The result shows that the thermal wound dressing of the present invention can protect the wound for a long time without causing disintegration or displacement, and the thermal wound dressing of the present invention can receive external heat source, and Heat is transferred to the wound site to accelerate wound healing.

Each group of rats was sacrificed, and the wound tissue was taken for paraffin-embedded sections, and HE and Meisheng were stained separately to observe the wound tissue. The results are shown in Fig. 11 to Fig. 16.

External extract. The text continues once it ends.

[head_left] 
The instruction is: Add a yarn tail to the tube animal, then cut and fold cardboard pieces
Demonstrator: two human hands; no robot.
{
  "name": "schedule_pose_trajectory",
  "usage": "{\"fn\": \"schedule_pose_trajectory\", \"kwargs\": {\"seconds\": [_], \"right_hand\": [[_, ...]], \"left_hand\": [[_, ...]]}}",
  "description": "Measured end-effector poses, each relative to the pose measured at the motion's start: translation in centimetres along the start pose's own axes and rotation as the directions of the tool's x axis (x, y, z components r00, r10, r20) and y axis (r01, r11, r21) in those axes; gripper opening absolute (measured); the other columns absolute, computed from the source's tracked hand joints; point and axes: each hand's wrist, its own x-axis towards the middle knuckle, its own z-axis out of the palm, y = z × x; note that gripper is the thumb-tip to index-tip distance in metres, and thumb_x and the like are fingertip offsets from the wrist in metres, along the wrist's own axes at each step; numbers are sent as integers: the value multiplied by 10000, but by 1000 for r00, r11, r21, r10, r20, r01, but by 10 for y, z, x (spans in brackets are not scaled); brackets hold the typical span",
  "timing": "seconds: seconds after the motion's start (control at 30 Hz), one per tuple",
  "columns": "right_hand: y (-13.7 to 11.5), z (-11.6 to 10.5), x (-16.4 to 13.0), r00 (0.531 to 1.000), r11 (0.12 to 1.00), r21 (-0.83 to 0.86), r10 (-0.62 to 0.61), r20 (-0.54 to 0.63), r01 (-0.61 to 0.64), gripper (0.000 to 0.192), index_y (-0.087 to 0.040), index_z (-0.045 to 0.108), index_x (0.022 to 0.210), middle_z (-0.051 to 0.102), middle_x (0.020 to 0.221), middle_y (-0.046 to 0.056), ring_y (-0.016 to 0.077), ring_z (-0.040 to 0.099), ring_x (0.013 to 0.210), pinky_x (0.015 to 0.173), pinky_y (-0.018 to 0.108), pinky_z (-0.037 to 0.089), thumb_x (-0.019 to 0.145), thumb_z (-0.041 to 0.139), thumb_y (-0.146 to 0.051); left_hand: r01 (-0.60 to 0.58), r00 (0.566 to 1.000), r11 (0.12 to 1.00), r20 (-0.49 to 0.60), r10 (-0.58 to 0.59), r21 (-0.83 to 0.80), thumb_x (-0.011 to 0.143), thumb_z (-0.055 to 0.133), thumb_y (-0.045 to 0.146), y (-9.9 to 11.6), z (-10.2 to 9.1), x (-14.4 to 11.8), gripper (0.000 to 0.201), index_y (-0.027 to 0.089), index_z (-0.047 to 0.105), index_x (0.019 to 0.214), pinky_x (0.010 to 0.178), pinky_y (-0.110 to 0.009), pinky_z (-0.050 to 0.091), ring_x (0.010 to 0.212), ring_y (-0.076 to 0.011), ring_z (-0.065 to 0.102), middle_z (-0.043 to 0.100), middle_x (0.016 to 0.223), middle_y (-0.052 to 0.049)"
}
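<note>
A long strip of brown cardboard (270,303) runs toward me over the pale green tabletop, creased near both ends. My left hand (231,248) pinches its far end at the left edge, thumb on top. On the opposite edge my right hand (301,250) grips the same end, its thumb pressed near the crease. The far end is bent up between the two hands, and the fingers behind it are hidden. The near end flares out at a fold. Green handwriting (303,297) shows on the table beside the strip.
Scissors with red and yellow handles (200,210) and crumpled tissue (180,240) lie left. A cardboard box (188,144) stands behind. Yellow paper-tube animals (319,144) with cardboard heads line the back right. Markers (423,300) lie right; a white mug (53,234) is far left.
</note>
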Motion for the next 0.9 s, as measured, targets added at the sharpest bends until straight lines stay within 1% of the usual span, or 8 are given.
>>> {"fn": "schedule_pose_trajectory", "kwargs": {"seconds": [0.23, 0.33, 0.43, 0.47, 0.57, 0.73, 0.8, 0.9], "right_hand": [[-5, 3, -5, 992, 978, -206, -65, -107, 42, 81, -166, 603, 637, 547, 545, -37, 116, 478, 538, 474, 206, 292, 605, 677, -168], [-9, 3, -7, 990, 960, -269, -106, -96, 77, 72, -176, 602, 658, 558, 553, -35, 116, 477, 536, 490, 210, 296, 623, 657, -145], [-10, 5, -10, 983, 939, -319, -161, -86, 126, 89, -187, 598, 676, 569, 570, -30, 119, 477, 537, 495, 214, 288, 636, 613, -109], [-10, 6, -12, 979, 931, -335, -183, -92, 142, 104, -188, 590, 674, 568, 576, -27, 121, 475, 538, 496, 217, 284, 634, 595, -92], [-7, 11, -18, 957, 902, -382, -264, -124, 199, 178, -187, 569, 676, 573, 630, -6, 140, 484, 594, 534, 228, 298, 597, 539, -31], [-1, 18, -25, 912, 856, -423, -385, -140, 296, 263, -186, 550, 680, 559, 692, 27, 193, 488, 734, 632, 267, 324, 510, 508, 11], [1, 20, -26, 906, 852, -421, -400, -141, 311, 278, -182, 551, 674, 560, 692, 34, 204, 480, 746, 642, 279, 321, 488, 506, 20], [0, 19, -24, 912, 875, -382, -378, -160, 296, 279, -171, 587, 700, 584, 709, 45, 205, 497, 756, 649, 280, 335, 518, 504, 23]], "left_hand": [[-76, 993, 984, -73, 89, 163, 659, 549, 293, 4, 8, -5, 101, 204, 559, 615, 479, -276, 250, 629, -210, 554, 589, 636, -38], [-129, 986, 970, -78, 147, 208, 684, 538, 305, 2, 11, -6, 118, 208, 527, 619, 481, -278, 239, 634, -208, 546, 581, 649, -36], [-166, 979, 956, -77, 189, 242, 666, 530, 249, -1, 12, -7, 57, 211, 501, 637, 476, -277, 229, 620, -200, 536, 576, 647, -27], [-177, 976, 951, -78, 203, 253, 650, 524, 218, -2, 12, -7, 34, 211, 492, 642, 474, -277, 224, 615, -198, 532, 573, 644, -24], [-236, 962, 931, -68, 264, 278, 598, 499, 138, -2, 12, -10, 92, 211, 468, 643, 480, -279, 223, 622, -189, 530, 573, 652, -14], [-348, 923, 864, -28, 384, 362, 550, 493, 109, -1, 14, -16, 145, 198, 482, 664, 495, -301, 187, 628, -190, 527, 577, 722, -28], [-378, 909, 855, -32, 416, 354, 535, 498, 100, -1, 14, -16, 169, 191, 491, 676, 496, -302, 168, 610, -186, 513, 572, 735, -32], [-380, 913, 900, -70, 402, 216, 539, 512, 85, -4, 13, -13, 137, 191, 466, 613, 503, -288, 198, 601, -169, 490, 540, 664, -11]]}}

From the results of the eleventh to thirteenth graphs, no inflammatory cell aggregation was found in the wound tissue sections of the second and third groups of rats, and the fibroblast density of the second and third groups of rats was observed. Compared with the first group, the third group of rats has the highest fiber cell density, and thus it can be seen that the thermal wound dressing of the present invention has good biocompatibility and can convert light energy into heat energy. The heat is then transmitted to the wound to enhance the healing of the wound.

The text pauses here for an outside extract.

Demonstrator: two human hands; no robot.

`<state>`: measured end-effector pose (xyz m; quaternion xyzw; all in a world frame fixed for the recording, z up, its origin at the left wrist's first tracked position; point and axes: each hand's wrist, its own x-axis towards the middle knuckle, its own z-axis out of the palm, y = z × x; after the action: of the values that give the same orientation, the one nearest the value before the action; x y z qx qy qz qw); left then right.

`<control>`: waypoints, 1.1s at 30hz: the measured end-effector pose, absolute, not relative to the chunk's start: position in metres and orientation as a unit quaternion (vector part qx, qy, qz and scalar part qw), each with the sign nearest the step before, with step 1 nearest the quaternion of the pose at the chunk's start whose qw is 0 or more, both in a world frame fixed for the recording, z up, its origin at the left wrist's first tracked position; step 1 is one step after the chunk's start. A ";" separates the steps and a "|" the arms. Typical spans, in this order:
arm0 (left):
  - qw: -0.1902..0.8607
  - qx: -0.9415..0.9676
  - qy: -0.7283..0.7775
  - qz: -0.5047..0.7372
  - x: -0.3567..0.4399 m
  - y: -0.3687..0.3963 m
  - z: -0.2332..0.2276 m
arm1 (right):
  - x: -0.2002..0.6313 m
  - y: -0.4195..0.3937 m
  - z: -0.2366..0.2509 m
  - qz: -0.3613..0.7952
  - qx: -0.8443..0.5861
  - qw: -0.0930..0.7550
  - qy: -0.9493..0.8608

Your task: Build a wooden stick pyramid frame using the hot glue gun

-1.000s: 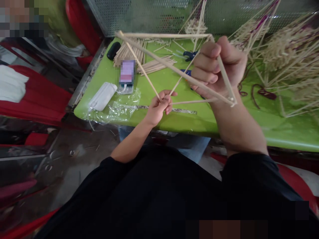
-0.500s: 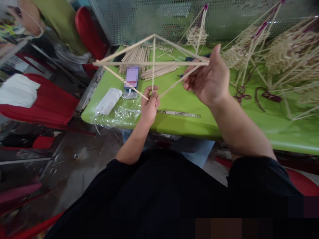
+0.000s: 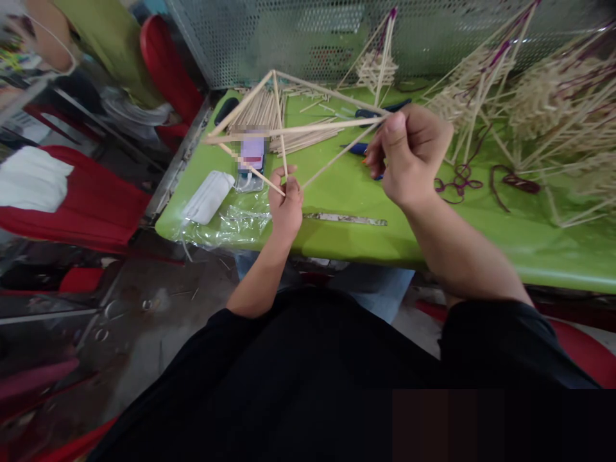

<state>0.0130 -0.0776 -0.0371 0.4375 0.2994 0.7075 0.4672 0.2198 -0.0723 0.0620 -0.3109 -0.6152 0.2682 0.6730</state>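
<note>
I hold a frame of thin bamboo sticks [image 3: 308, 128] in the air over a green table [image 3: 433, 237]. The sticks join into a pointed, pyramid-like shape. My left hand [image 3: 286, 205] pinches the lower corner where several sticks meet. My right hand [image 3: 409, 154] grips the right corner between thumb and fingers. The frame's far corners point to the left and up, above a phone [image 3: 251, 160].
Loose bamboo sticks [image 3: 269, 112] lie at the table's back. Finished stick frames [image 3: 543, 102] pile up at the right, with purple cord [image 3: 462, 179] beside them. Blue pliers [image 3: 380, 109], a metal ruler [image 3: 346, 219], a white mask [image 3: 209, 196] and a clear plastic bag [image 3: 231, 221] lie nearby. Red chairs [image 3: 96, 192] stand at the left.
I have turned the frame between my hands, so its long edge went from slanting down to the right to lying nearly level. My right hand shifted from wrapping an edge to pinching the right corner.
</note>
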 end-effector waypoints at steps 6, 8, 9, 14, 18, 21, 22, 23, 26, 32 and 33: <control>0.476 0.405 0.315 0.714 0.013 -0.077 -0.034 | 0.221 -0.063 0.068 0.284 -0.305 0.701 -0.579; 0.477 0.401 0.319 0.714 0.013 -0.077 -0.034 | 0.226 -0.056 0.075 0.269 -0.303 0.743 -0.533; 0.478 0.400 0.319 0.714 0.012 -0.077 -0.034 | 0.231 -0.050 0.079 0.259 -0.305 0.766 -0.503; 0.479 0.398 0.307 0.719 0.015 -0.076 -0.037 | 0.270 -0.015 0.082 0.238 -0.331 0.822 -0.398; 0.478 0.406 0.297 0.720 0.018 -0.076 -0.037 | 0.265 -0.013 0.071 0.221 -0.321 0.817 -0.425; 0.479 0.418 0.321 0.702 0.021 -0.078 -0.035 | 0.230 -0.043 0.064 0.195 -0.297 0.791 -0.498; 0.481 0.420 0.328 0.696 0.022 -0.078 -0.035 | 0.217 -0.057 0.062 0.180 -0.285 0.804 -0.491; 0.484 0.422 0.332 0.691 0.023 -0.079 -0.034 | 0.205 -0.070 0.060 0.176 -0.274 0.807 -0.493; 0.494 0.437 0.326 0.678 0.032 -0.080 -0.036 | 0.182 -0.105 0.049 0.206 -0.266 0.767 -0.546; 0.537 0.431 0.315 0.654 0.065 -0.090 -0.044 | 0.176 -0.122 0.042 0.301 -0.309 0.629 -0.646; 0.544 0.430 0.317 0.647 0.070 -0.093 -0.043 | 0.175 -0.123 0.045 0.325 -0.312 0.620 -0.643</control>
<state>0.0696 -0.0935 -0.0426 0.4297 0.3172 0.6469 0.5443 0.1748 -0.1234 0.0454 -0.3116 -0.6426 0.3250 0.6199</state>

From the results of the fourteenth to sixteenth images, the density of collagen in the wounds of the second and third groups of rats was higher than that of the first group of rats after seven days of treatment, indicating that it contained graphene oxide. The dressing system can increase the strength of the membrane and release the ingredients into the wound, which can protect the wound for a long time and increase the healing efficiency of the wound.

Claims (7)

A thermal wound dressing prepared by the following steps: Step a: preparing a xanthan gum aqueous solution and a hyaluronic acid aqueous solution; Step b: mixing the xanthan gum aqueous solution and the hyaluronic acid aqueous solution to form a xanthan gum/hyaluronic acid An aqueous solution; step c: adding a predetermined amount of graphene oxide to the xanthan gum/hyaluronic acid aqueous solution to obtain a xanthan gum/hyaluronic acid/graphene oxide aqueous solution; step d: the xanthan gum/hyaluronic acid/graphene oxide aqueous solution After reacting with a crosslinking agent, it is thinned and dried to obtain a heat-sensing wound dressing; wherein, the weight ratio of the graphene oxide, the xanthan gum and the hyaluronic acid is about 1:11: 2~1:11:3. The thermal wound dressing according to claim 1, wherein the crosslinking agent is 1-ethyl-3-(3-dimethylaminopropyl)carbonium diimide. A use of a thermal wound dressing according to claim 1 of the patent application for the preparation of a medicament for accelerating the improvement of wound healing efficiency. A thermal wound dressing prepared by the following steps: Step a: preparing a xanthan gum aqueous solution and a hyaluronic acid aqueous solution; Step b: mixing the xanthan gum aqueous solution and the hyaluronic acid aqueous solution to form a xanthan gum/hyaluronic acid An aqueous solution; step c: adding a predetermined amount of graphene oxide to the xanthan gum / hyaluronic acid aqueous solution to obtain a xanthan gum / hyaluronic acid / graphene oxide aqueous solution; Step d: reacting the xanthan gum/hyaluronic acid/graphene oxide aqueous solution with a crosslinking agent, thinning and drying to obtain a thermal sensation wound dressing, wherein the crosslinking agent is 1-ethyl -3-(3-dimethylaminopropyl)carbonium diimine. The thermal wound dressing according to claim 4, wherein the weight ratio of the graphene oxide, the xanthan gum and the hyaluronic acid is about 1:11:2 to 1:11:3. The thermal wound dressing of claim 4, wherein the graphene oxide has a weight percentage of at least 6%. A use of a thermal wound dressing according to claim 4 of the patent application for the preparation of a medicament for accelerating the improvement of wound healing efficiency.